私は、一種の義務感に突き動かされてこのニュースをみなさんに提供するものです。

 

 1 報告内容
 3月30日に東京大学内で開催された「原発災害と生物・人・地域社会」(主催飯館村放射能エコロジ-研究会)で研究者らがほ乳類や鳥類、昆虫、植物から見つかった異常について報告がされました。

 ① 「福島原発事故のヤマトシジミへの生物学的影響」(琉球大学理学部 大瀧丈二准教授)
日本国内にごく普通に見られる小型のチョウであるヤマトシジミを福島第一原発の周辺地域を含む東日本各地および放射能の影響がほとんどない沖縄県で採集し、外部被曝や内部被曝の実験を通じて生存率や形態異常の有無を調べ研究結果の報告です。
 2011年5月の採集で、ほかの地域と比べて福島県内のヤマトシジミでは、羽のサイズが小さい個体が明らかに多いこと、「地面の放射線量と羽のサイズを比較したところ逆相関が見られ、線量が上がっていくにつれて羽のサイズが小さくなる傾向が見られた」こと、捕獲した個体の子どもについて、「福島第一原発に近い地域ほど羽化までの日数が長くなる傾向が見られ、成長遅延が起きていたこと」、「沖縄のエサを食べた個体と比べ、福島県内の個体は死に方にも明らかな異常が多く見られた」ことなど「驚くべき結果が判明した」と指摘されています。
 なお報告者は、「これだけの実験では、遺伝性(異常がDNA損傷に基づくもの)であると断言するには十分な証拠とは言えない」とも説明したとも報ぜられています。
 この研究結果は、昨年8月に海外のオンライン専門誌「サイエンティフィックリポート」に発表され、フランスの大手新聞「ル・モンド」で大きく報じられるなど、世界的にも大きな反響があったとされています。

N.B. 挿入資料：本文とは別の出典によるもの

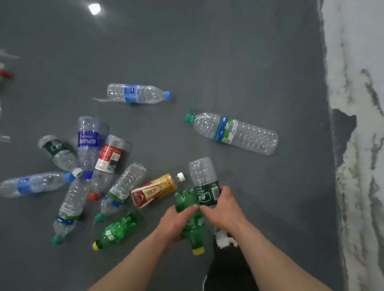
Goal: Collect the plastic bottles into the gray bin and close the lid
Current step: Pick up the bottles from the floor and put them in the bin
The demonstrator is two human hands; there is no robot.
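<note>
Your left hand has its fingers curled around a green soda bottle with a yellow cap, and your right hand clamps a clear bottle with a dark green label. You hold both just above the gray floor, near the wall. The gray bin is not in view, so you must carry them to it.

The risks, as I judge them: the two bottles touch each other between your hands, and if you try to take a third one, for example the gold and red tea bottle just beside them, a smooth empty bottle may slip out and roll away. The loose bottles near your foot could also roll under a step.

Little writing can be read. The large water bottle has a green and blue label with white characters, too blurred to name. The tea bottle shows red characters, and the blue-label bottle shows white ones, both unclear.
</note>
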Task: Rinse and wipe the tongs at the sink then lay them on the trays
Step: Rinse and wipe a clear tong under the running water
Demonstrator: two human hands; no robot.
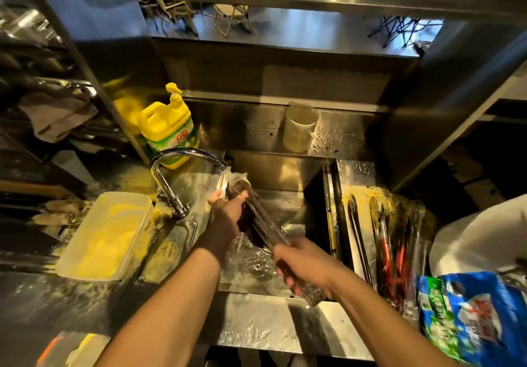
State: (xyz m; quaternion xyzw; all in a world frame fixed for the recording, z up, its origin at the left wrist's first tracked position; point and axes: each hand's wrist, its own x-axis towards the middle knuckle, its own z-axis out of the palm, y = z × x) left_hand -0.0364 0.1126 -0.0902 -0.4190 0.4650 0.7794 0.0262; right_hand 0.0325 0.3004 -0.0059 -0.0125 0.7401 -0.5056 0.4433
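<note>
Tongs point(258, 218): being held over the sink point(285, 173), tips under the faucet point(182, 155) stream.
Right hand point(303, 265): clamping the handle end.
Left hand point(231, 210): closing round the tongs near the tips, a dark cloth seemingly pressed against them.
Other tongs point(356, 230): lying on the tray point(359, 167) right of the sink.
Risk: wet steel possibly slipping into the basin; water splashing onto the table point(256, 329).

Long metal tongs point(265, 225) slant across the frame's centre over the steel sink point(288, 212), tips up-left in running water, while more tongs point(360, 235) lie lengthwise on a wet tray point(356, 173) at centre right.
</note>
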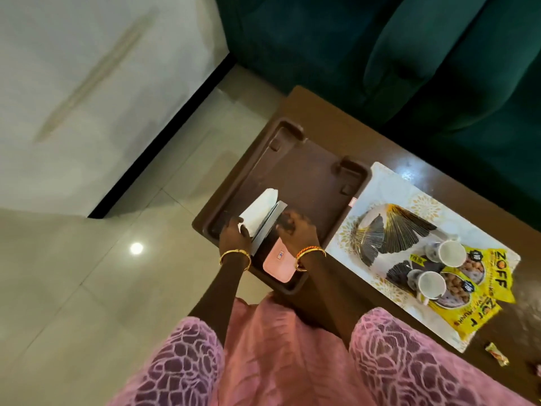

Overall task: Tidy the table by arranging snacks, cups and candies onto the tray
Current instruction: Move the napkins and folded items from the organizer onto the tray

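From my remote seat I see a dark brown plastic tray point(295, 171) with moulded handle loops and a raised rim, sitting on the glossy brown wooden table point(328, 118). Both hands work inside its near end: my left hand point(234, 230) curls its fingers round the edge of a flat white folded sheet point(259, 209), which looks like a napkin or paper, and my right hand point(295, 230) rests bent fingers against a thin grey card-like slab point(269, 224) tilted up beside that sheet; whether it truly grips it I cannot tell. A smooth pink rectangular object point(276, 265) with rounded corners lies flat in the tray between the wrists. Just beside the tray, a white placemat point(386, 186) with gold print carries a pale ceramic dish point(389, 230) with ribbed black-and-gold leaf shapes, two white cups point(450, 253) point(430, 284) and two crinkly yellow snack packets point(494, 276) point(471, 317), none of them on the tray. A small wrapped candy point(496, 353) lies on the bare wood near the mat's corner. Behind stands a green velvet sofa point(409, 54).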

 ②「高線量遅滞周辺における野生動物の生態・被ばくモニタリング」(東京大学大学院農学生命科学研究科 石田健准教授)
 福島県阿武隈高地の中でも特に放射線量が高く、現在、「期間こんな区域」に指定されている浪江町赤宇木地区(福島第一原発から約25キロメートル)で2011年8月に野生のウグイス4羽を捕獲したところ、「うち1羽から今まで私自身、ウグイスでは見たこともないおできが見つかった」と報告されています。
 これまで350羽あまりを捕獲した経験のある石田准教授が驚くほどの病状で、このウグイスには血液原虫も寄生しており、捕獲したウグイスの羽毛を持ち帰って放射線量を測定したところ、セシウム134と137を合わせて最高で53万ベクレル/キログラムもの汚染が判明したとのことです。

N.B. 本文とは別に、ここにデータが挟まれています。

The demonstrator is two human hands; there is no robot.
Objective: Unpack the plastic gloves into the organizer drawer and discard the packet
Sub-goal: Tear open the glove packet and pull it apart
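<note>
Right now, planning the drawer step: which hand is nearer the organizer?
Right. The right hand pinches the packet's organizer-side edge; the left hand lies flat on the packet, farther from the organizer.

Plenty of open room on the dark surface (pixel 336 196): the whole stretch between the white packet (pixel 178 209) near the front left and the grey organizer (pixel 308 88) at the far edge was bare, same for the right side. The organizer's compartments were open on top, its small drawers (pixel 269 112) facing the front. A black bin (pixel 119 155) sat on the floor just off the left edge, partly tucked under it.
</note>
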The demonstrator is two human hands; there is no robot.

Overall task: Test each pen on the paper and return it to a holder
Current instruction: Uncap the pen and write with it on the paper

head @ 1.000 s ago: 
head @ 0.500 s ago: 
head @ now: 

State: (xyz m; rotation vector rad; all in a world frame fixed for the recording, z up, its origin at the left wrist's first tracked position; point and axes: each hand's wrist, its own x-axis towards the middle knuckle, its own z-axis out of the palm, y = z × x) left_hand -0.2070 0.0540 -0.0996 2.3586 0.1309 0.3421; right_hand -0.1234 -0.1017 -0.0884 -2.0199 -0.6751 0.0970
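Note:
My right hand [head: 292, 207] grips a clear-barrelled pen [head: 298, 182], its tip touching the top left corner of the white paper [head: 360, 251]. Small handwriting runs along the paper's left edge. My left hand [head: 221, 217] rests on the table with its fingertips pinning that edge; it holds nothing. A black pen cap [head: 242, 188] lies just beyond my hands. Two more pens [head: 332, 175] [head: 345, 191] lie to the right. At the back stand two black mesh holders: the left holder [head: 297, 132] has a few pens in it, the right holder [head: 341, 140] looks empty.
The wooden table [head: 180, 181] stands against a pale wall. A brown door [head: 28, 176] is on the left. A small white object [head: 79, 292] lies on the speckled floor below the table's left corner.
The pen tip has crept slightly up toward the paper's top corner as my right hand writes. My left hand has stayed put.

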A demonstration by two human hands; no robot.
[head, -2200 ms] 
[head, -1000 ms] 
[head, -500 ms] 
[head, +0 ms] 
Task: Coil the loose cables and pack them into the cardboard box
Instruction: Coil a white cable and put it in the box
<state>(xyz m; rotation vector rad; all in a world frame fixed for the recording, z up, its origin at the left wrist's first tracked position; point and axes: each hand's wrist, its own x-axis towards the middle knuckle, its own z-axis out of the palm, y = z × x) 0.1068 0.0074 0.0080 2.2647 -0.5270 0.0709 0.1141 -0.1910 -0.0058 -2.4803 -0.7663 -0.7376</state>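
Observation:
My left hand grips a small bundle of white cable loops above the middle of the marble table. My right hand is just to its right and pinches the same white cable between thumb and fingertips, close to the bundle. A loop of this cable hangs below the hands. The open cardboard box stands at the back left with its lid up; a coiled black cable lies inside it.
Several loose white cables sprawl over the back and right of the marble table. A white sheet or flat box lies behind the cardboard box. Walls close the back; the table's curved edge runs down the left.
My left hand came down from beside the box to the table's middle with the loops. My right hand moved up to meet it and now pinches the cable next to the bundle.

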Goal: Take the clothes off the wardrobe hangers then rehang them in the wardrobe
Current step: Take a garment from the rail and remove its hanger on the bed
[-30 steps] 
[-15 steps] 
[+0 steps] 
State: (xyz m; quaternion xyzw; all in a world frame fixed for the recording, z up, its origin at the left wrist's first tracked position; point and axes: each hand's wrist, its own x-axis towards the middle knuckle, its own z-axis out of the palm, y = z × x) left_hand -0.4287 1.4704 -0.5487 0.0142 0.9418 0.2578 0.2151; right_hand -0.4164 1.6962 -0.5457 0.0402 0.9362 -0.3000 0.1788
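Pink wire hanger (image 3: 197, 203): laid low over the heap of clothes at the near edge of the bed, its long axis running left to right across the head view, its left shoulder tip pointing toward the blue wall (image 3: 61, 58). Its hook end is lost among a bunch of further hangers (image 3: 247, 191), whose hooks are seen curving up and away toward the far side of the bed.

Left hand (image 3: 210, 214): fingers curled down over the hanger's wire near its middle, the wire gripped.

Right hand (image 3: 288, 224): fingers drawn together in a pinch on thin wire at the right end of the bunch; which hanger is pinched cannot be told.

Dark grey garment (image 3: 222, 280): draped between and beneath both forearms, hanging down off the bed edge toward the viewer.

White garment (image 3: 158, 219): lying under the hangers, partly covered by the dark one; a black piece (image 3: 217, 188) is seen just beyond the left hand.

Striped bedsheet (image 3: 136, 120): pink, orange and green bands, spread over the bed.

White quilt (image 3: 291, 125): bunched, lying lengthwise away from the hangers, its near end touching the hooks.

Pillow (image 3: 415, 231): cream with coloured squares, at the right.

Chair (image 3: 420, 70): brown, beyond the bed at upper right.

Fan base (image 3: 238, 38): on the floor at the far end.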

 ③「福島県の野生ニホンザルにおける放射性セシウムの被ばく状況と健康影響」(日本獣医生命科学大学教授 羽山伸一)
 11年4月から13年2月にかけて福島市内で捕獲された396頭のサルと、青森県で12年に捕獲された29頭を比較、土壌中のセシウムの量と筋肉中のセシウム濃度の関係を検証したところ、「土壌汚染レベルが高いほど、体内のセシウム蓄積レベルも高い傾向があることがわかった。」などとの報告が行われたとのことです。
 「注目すべきデータ」として紹介されたのが血液中の白血球の数で、避難指示区域にならなかった福島市内のサルについては、外部被曝は年間数ミリシーベルト程度の積算線量にとどまるうえ、内部被曝量も10ミリグレイ程度にとどまるとみられるにもかかわらず、ニホンザルの正常範囲より白血球数、赤血球数とも減少しており、白血球は大幅に減少していたといいます。「特に気になったのが2011年3月の原発事故以降に生まれた子どものサル(0~1歳)で、汚染レベルと相関するように白血球の数が減っている。造血機能への影響が出ているのではないかと思われる」とコメントされています。
 同教授は、討論の中で、「本日の講演内容がにわかに人間の健康への研究に役立つかわからない。ただし、現在の福島市内のサルの被爆状況は、チェルノブイリの子どもたちとほとんど同じ水準。チェルノブイリの子どもたちに見られる現象がニホンザルにも起こったことが明らかにできればと考えている。」と語ったといいます。

 

 2 私の意見
 この記事は、たまたま、インターネットを検索する中で見付けたものです。
 これらの研究結果は、福島第一原発事故が、今後おそらく、放射能汚染による内部被曝の結果、人間についても何世代にもわたる遺伝的な影響をもたらすことを予測させるもので、社会的にも政治的にも最大級のニュースとして報ぜられ、受け止められるべき性質のものではないでしょうか。

 私は、日頃、朝日新聞(朝・夕刊)、神戸新聞(朝・夕刊)、毎日新聞(夕刊)しんぶん赤旗を読んでおり、しかも隅々まで(週刊誌の広告内容まで)丹念に目を通していると思いますが、私の記憶違いでなければ、このような研究発表の報道に接した記憶はありません。とくに「福島原発事故のヤマトシジミへの生物学的影響」(琉球大学理学部大瀧丈二准教授)は、外国ではフランスの「ル・モンド」をはじめ大きく報じられ、世界的に大きな反響があったとされていますが、国内の新聞・テレビなどで報じられた記憶がないのです。
 日本国内のメディアがこのような重大な研究報告を見落とすはずがないので、把握しながら、その深刻・重大な意味や社会的・政治的影響を恐れて報道を避けたとしか考えられません。
このような配慮に出て報道が行われなかったとすれば、それは犯罪的ではないでしょうか。